### DATASET RECORDS

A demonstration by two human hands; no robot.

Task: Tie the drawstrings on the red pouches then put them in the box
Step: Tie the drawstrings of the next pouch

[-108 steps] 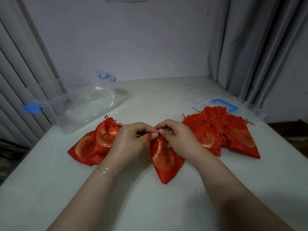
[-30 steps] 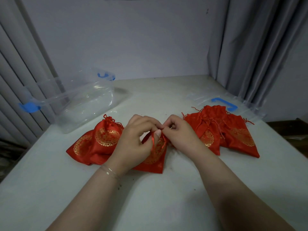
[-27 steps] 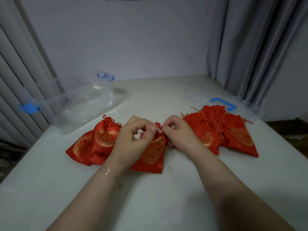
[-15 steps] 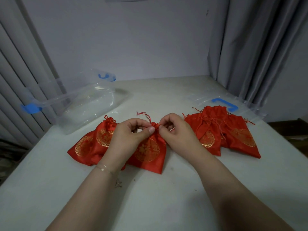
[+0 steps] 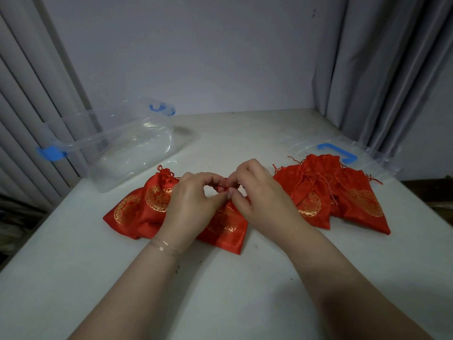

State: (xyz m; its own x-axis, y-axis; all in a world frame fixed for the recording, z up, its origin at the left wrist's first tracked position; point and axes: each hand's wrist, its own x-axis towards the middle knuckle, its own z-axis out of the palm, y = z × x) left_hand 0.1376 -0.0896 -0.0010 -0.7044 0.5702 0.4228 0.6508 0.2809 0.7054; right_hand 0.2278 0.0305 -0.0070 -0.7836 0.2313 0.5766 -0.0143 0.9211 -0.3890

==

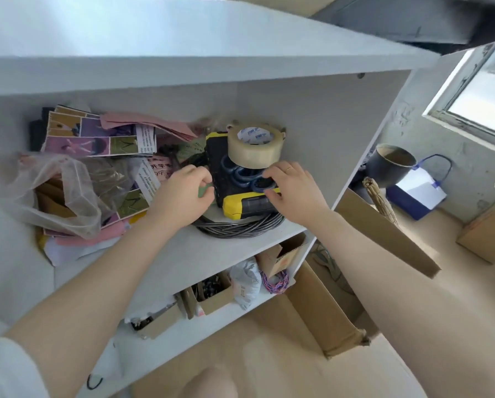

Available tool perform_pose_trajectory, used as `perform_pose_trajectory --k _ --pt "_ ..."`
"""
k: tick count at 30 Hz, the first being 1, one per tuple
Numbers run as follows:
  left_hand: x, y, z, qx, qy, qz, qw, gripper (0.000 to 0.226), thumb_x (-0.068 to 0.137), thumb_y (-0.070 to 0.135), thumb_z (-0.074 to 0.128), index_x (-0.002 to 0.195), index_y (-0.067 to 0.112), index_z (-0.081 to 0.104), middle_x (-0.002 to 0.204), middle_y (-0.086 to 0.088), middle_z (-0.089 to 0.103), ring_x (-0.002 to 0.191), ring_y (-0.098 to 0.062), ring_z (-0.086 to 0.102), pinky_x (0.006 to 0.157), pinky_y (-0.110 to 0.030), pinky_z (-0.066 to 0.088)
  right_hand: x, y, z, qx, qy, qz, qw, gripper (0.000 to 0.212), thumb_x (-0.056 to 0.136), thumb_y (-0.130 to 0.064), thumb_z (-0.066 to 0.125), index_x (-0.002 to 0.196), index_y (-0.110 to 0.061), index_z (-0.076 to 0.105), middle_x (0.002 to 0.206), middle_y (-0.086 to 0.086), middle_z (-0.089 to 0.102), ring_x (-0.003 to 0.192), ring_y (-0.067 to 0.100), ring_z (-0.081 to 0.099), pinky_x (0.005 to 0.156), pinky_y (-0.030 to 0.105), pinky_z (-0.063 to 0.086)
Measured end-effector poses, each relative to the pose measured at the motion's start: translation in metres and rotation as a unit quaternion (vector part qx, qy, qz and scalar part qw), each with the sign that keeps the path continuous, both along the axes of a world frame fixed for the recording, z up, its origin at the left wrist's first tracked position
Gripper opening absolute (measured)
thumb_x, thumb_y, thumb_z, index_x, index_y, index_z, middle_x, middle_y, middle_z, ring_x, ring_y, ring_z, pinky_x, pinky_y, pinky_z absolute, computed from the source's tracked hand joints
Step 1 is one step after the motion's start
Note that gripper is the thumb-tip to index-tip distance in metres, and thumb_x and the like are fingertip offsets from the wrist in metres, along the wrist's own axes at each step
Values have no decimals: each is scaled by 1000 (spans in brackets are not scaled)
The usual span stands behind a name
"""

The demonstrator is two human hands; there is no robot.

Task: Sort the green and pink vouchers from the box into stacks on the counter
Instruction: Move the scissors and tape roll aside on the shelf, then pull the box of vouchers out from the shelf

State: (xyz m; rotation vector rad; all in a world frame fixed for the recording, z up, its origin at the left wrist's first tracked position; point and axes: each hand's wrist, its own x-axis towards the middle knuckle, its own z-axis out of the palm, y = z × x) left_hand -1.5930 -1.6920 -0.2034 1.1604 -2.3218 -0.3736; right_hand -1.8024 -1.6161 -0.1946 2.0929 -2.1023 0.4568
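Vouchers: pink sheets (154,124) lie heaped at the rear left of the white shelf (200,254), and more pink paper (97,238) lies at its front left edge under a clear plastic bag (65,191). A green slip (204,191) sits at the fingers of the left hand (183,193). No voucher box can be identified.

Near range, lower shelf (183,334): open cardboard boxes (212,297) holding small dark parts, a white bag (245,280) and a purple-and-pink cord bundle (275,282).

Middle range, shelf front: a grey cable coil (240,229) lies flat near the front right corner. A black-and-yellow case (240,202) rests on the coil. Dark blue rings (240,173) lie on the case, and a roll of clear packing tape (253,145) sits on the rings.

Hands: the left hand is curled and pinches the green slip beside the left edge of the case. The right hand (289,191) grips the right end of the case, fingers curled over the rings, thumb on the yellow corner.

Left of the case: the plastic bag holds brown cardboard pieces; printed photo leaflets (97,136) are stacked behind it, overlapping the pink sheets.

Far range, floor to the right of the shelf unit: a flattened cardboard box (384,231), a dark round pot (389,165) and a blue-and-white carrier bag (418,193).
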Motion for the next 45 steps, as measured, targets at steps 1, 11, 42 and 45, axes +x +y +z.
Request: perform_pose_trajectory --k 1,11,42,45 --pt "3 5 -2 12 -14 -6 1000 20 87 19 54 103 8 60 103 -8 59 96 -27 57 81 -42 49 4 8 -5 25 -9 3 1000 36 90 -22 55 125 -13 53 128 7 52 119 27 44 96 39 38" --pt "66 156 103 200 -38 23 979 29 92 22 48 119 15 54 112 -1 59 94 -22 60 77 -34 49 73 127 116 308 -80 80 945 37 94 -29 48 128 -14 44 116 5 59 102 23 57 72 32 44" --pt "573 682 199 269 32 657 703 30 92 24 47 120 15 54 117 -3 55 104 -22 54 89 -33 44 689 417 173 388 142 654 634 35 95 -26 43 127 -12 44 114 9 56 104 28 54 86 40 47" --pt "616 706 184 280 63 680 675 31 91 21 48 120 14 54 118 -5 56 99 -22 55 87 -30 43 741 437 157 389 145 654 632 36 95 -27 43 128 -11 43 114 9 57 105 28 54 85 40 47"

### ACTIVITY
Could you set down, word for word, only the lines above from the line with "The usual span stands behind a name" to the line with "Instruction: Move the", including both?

### RESPONSE
The usual span stands behind a name
"""

The demonstrator is two human hands; there is no robot.

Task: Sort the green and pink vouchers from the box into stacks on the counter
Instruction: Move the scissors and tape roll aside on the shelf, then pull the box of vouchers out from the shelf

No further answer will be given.